_Brief_.
When you repeat the entries below, keep each word exactly as it is and drop the pictures.

_Dataset excerpts_.
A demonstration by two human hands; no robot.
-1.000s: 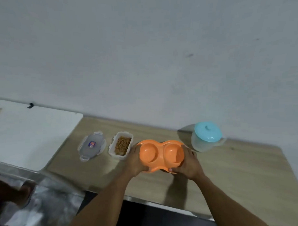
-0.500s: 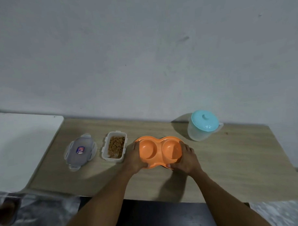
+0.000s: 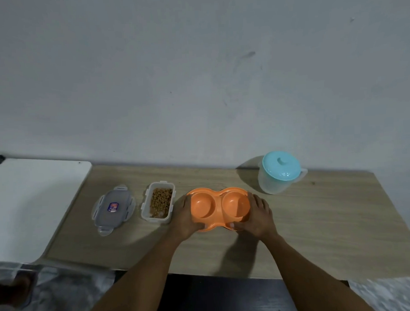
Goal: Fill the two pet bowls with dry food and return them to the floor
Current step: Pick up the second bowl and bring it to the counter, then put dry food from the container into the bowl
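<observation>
The orange double bowl (image 3: 219,208) sat on the wooden table (image 3: 318,221), its long axis running left to right, both cups empty. The left hand (image 3: 185,216) clasped its left end and the right hand (image 3: 257,215) its right end, fingers curled around the outer rim and thumbs pressed on the near edge (whether the base was fully down on the wood or just lifted could not be told).

The relation that mattered for filling lay to the left. The open food container (image 3: 158,201), holding brown kibble (image 3: 161,198), stood just beside the bowl's left end, its long axis running near to far, at right angles to the bowl. The left hand was between the two and plainly the nearer one; the right hand would have had to cross over the bowl to reach it. So the likely next move called for the left hand to let go and take the container, with the right steadying the bowl.

The container's lid (image 3: 113,208) lay further left, apart from it. A lidded pitcher (image 3: 280,172) stood at the far right, well clear of the right hand.
</observation>
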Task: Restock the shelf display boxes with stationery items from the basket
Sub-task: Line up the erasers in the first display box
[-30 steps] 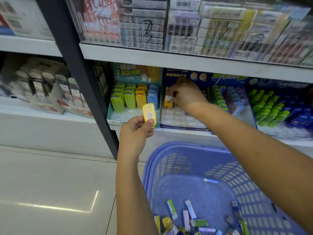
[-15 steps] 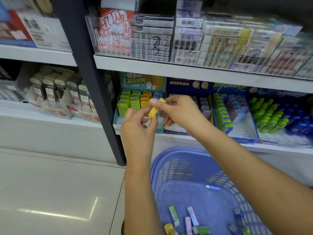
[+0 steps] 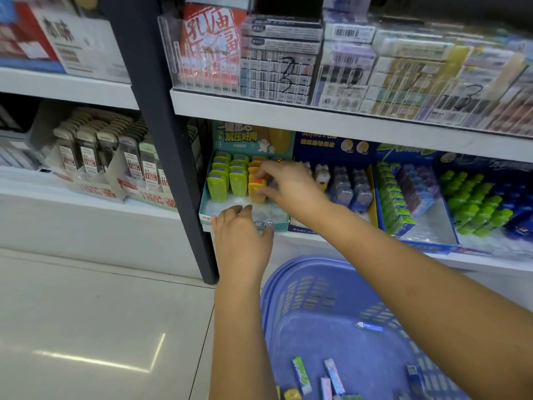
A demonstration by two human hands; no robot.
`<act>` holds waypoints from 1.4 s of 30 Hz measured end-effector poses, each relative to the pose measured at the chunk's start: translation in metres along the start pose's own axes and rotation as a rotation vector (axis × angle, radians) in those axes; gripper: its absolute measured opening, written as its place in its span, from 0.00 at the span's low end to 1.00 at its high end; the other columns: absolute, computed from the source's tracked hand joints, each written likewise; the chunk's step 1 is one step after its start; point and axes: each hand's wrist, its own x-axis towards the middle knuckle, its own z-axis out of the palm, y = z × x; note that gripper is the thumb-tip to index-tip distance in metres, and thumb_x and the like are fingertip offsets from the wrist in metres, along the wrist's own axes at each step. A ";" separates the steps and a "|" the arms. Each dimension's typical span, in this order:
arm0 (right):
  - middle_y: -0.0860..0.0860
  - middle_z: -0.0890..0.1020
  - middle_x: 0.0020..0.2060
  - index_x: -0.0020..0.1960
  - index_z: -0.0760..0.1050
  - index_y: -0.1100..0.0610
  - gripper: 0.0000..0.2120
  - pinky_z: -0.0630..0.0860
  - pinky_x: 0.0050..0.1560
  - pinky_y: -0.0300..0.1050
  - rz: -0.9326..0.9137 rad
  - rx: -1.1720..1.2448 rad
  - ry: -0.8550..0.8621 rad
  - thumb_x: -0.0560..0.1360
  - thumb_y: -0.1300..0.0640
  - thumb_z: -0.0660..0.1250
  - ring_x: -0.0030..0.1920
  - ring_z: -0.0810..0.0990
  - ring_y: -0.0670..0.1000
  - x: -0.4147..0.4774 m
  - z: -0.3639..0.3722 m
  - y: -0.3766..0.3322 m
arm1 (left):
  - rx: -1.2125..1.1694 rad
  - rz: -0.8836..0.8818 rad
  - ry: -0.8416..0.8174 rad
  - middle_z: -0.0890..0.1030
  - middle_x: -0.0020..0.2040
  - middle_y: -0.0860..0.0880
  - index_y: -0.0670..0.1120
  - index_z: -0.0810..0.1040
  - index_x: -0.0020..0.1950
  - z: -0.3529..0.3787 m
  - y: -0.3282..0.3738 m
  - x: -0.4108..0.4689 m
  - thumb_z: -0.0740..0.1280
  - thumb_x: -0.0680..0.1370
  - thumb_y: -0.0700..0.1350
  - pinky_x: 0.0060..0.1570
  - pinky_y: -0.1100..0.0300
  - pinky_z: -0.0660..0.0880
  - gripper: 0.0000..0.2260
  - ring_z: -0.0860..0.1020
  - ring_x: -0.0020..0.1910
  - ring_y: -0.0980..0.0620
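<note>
Right hand: [image 3: 291, 187] reaches into the teal display box [image 3: 278, 223], thumb and fingers pinching the top of a yellow item [image 3: 257, 194].
Yellow item: upright in the front of the box's third column, just right of the green items [image 3: 219, 187], orange ones behind it.
Left hand: [image 3: 242, 241] at the box's front edge, fingers loosely curled, nothing held; whether it touches the box cannot be told.
Teal display box, header: white characters "解压好用"; the smaller print is blurred.
Blue display box: [image 3: 331, 147] just right of the teal one; yellow header lettering too blurred to read.
Basket: [image 3: 291, 284] purple plastic, on the floor below the shelf, under the right forearm.
Basket contents: small wrapped stationery sticks [image 3: 302, 375], green, blue and pink, loose on the bottom.
Upper shelf: clear divider front [image 3: 288, 73] with handwritten "3", "2", "3"; barcoded packs behind.
Left bay: slim packs [image 3: 150, 171] with red tags reading "100".
</note>
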 end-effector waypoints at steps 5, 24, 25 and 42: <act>0.56 0.81 0.54 0.57 0.78 0.58 0.14 0.73 0.53 0.44 0.037 0.040 0.011 0.73 0.56 0.70 0.54 0.78 0.55 0.004 0.001 0.006 | -0.034 0.008 0.014 0.70 0.69 0.44 0.44 0.69 0.71 0.001 -0.002 -0.001 0.66 0.76 0.52 0.70 0.56 0.54 0.25 0.62 0.69 0.47; 0.59 0.64 0.70 0.70 0.64 0.59 0.18 0.63 0.64 0.51 -0.035 -0.280 0.066 0.81 0.56 0.55 0.69 0.63 0.60 -0.015 -0.004 -0.009 | -0.016 0.037 -0.060 0.69 0.70 0.41 0.40 0.69 0.70 -0.010 0.007 -0.008 0.66 0.77 0.48 0.71 0.53 0.56 0.23 0.63 0.71 0.44; 0.59 0.62 0.71 0.72 0.61 0.56 0.21 0.64 0.65 0.53 -0.034 -0.293 0.047 0.81 0.56 0.56 0.69 0.62 0.60 -0.021 -0.008 -0.010 | -0.053 0.051 -0.020 0.70 0.70 0.41 0.39 0.70 0.69 -0.011 0.010 -0.012 0.67 0.77 0.46 0.70 0.54 0.58 0.22 0.64 0.70 0.44; 0.57 0.79 0.61 0.62 0.76 0.59 0.17 0.72 0.59 0.45 0.666 -0.267 -1.223 0.75 0.56 0.66 0.61 0.77 0.55 -0.330 0.067 0.178 | 0.075 0.324 -1.210 0.82 0.52 0.40 0.39 0.81 0.53 0.198 0.094 -0.165 0.65 0.76 0.39 0.54 0.57 0.74 0.09 0.79 0.54 0.45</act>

_Result_.
A demonstration by two human hands; no robot.
-1.000s: 
-0.500s: 
+0.000s: 
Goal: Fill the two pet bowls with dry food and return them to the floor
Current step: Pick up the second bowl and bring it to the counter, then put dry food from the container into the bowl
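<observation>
The orange double bowl (image 3: 219,208) sat on the wooden table (image 3: 318,221), its long axis running left to right, both cups empty. The left hand (image 3: 185,216) clasped its left end and the right hand (image 3: 257,215) its right end, fingers curled around the outer rim and thumbs pressed on the near edge (whether the base was fully down on the wood or just lifted could not be told).

The relation that mattered for filling lay to the left. The open food container (image 3: 158,201), holding brown kibble (image 3: 161,198), stood just beside the bowl's left end, its long axis running near to far, at right angles to the bowl. The left hand was between the two and plainly the nearer one; the right hand would have had to cross over the bowl to reach it. So the likely next move called for the left hand to let go and take the container, with the right steadying the bowl.

The container's lid (image 3: 113,208) lay further left, apart from it. A lidded pitcher (image 3: 280,172) stood at the far right, well clear of the right hand.
</observation>
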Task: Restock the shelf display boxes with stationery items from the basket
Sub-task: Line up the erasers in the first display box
[-30 steps] 
[-15 steps] 
[+0 steps] 
A demonstration by two human hands; no robot.
`<act>` holds waypoints from 1.4 s of 30 Hz measured end-effector poses, each relative to the pose measured at the chunk's start: translation in metres along the start pose's own axes and rotation as a rotation vector (axis × angle, radians) in those axes; gripper: its absolute measured opening, written as its place in its span, from 0.00 at the span's low end to 1.00 at its high end; the other columns: absolute, computed from the source's tracked hand joints, each written likewise; the chunk's step 1 is one step after its start; point and axes: each hand's wrist, its own x-axis towards the middle knuckle, its own z-axis out of the palm, y = z × x; note that gripper is the thumb-tip to index-tip distance in metres, and thumb_x and the like are fingertip offsets from the wrist in metres, along the wrist's own axes at each step. A ";" separates the steps and a "|" the arms. Each dimension's typical span, in this order:
arm0 (right):
  - middle_y: -0.0860..0.0860
  - middle_z: -0.0890..0.1020
  - middle_x: 0.0020..0.2060
  - index_x: -0.0020..0.1960
  - index_z: -0.0760..0.1050
  - index_y: -0.1100..0.0610
  - gripper: 0.0000..0.2120
  - pinky_z: -0.0630..0.0860
  - pinky_x: 0.0050..0.1560
  - pinky_y: -0.0300..0.1050
  - rz: -0.9326..0.9137 rad
  - rx: -1.1720..1.2448 rad
  - ry: -0.8550..0.8621 rad
  - thumb_x: -0.0560..0.1360
  - thumb_y: -0.1300..0.0640
  - thumb_z: -0.0660..0.1250
  - ring_x: -0.0030..0.1920
  - ring_z: -0.0810..0.0990
  - ring_y: -0.0670..0.1000
  - x: -0.4147..0.4774 m
  - z: -0.3639..0.3722 m
  - y: -0.3766..0.3322 m
arm1 (left):
  - rx: -1.2125..1.1694 rad
  - rz: -0.8836..0.8818 rad
  - ry: -0.8416..0.8174 rad
  - middle_z: -0.0890..0.1030
  - middle_x: -0.0020..0.2040
  - middle_y: -0.0860..0.0880
  - index_y: -0.0670..0.1120
  - index_z: -0.0810..0.1040
  - index_x: -0.0020..0.1950
  - z: -0.3529..0.3787 m
  - y: -0.3282..0.3738 m
  - x: -0.4108..0.4689 m
  - thumb_z: -0.0740..0.1280
  - thumb_x: -0.0680..0.1370
  - thumb_y: -0.0700..0.1350
  - pinky_x: 0.0060..0.1570
  - pinky_y: -0.1100..0.0300
  - pinky_z: -0.0660..0.0880
  - gripper: 0.0000..0.2260
  - ring_z: -0.0860..0.1020
  - ring_x: -0.0020..0.1910
  - ring_y: -0.0980..0.0620
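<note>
Right hand: [image 3: 291, 187] reaches into the teal display box [image 3: 278, 223], thumb and fingers pinching the top of a yellow item [image 3: 257, 194].
Yellow item: upright in the front of the box's third column, just right of the green items [image 3: 219, 187], orange ones behind it.
Left hand: [image 3: 242, 241] at the box's front edge, fingers loosely curled, nothing held; whether it touches the box cannot be told.
Teal display box, header: white characters "解压好用"; the smaller print is blurred.
Blue display box: [image 3: 331, 147] just right of the teal one; yellow header lettering too blurred to read.
Basket: [image 3: 291, 284] purple plastic, on the floor below the shelf, under the right forearm.
Basket contents: small wrapped stationery sticks [image 3: 302, 375], green, blue and pink, loose on the bottom.
Upper shelf: clear divider front [image 3: 288, 73] with handwritten "3", "2", "3"; barcoded packs behind.
Left bay: slim packs [image 3: 150, 171] with red tags reading "100".
</note>
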 end-effector waypoints at steps 5, 24, 25 and 42: <act>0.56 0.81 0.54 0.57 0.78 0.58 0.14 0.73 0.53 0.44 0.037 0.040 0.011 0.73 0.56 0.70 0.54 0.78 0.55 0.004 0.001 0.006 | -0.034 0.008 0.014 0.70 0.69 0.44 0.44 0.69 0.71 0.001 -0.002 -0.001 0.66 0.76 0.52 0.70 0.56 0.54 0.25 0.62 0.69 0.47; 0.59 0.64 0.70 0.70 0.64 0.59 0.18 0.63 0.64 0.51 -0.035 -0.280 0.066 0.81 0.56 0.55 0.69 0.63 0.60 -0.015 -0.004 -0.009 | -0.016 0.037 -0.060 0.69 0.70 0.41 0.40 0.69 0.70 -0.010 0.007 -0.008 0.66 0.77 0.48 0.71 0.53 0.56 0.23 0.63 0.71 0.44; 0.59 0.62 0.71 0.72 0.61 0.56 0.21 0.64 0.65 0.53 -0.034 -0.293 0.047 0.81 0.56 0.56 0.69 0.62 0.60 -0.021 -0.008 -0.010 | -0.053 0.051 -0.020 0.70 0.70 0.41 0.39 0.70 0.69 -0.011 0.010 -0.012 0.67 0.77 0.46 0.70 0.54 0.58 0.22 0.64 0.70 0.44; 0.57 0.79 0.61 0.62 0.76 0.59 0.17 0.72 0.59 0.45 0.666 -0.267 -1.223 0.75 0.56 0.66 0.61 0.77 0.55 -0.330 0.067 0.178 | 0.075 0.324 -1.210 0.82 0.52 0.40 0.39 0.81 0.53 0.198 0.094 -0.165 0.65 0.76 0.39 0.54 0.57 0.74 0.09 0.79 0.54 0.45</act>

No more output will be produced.